*SUPPLIED DATA*:
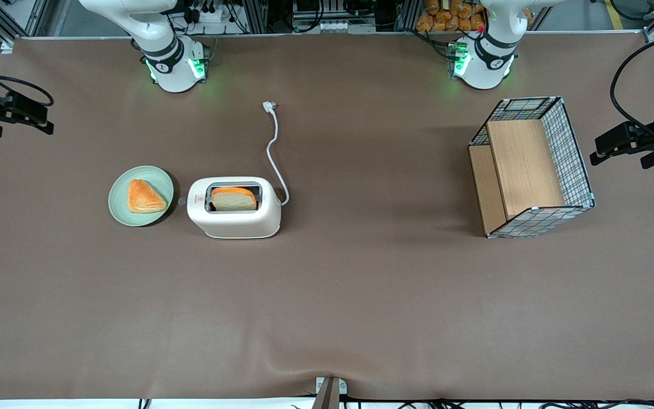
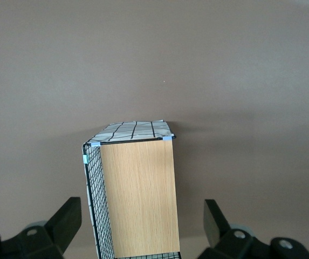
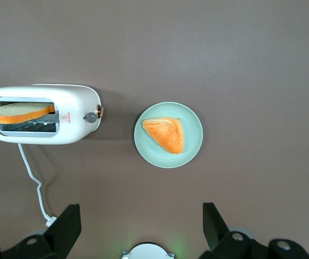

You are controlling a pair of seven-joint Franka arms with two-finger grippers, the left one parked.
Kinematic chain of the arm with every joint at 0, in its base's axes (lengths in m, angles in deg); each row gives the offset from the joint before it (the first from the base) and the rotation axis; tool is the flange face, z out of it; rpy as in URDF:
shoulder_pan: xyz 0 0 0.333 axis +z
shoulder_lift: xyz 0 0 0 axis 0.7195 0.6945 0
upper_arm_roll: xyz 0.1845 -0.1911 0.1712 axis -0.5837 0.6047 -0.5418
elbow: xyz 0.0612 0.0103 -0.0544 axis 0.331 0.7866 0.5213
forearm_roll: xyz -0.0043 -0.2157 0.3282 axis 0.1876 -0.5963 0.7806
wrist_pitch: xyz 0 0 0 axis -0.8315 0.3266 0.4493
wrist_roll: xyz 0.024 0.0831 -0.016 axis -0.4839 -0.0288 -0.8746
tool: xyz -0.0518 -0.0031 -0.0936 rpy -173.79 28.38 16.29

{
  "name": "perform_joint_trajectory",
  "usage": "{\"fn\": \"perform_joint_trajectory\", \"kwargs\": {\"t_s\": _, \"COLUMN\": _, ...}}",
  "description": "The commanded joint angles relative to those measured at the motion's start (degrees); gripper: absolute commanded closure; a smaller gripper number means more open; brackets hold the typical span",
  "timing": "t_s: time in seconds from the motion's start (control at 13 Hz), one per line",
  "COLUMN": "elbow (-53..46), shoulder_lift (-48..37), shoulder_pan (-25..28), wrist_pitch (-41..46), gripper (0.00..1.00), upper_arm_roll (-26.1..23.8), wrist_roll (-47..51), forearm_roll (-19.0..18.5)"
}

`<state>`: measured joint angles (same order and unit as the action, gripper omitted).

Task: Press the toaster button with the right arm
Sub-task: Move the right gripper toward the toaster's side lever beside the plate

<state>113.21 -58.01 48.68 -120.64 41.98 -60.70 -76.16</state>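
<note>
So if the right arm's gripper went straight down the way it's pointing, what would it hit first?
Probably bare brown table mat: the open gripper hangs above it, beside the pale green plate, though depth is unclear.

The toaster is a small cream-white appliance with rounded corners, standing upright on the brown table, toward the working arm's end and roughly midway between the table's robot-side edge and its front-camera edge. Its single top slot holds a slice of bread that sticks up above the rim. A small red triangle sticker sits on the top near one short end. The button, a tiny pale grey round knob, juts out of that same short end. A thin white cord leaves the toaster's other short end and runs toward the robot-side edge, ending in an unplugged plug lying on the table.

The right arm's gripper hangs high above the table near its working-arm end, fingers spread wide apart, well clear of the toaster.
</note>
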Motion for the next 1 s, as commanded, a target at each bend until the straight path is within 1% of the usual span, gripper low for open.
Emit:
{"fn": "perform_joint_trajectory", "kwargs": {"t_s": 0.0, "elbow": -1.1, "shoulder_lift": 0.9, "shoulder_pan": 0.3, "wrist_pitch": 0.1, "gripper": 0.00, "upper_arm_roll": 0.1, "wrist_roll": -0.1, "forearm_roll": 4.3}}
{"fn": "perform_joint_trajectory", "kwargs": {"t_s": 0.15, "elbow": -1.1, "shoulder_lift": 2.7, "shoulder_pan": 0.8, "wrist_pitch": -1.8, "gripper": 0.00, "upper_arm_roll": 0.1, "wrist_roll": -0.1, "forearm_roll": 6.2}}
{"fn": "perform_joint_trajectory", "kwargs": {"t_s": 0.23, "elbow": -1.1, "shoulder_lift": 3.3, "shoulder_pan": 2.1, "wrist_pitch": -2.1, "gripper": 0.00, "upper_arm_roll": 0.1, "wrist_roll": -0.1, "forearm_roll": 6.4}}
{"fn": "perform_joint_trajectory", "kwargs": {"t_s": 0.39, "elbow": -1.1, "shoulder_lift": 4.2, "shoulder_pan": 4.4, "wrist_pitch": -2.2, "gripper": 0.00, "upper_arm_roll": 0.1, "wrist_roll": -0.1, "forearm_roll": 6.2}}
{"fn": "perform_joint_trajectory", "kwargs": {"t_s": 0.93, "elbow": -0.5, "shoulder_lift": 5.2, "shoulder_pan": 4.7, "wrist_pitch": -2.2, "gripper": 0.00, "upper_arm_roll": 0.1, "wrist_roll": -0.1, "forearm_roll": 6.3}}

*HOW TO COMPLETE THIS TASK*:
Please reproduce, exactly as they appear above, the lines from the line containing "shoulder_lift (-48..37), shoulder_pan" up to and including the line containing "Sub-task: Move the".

*EXPECTED OUTPUT*:
  "COLUMN": "elbow (-53..46), shoulder_lift (-48..37), shoulder_pan (-25..28), wrist_pitch (-41..46), gripper (0.00..1.00), upper_arm_roll (-26.1..23.8), wrist_roll (-47..51), forearm_roll (-19.0..18.5)"
}

`<state>`: measured joint angles (same order and unit as the action, gripper omitted).

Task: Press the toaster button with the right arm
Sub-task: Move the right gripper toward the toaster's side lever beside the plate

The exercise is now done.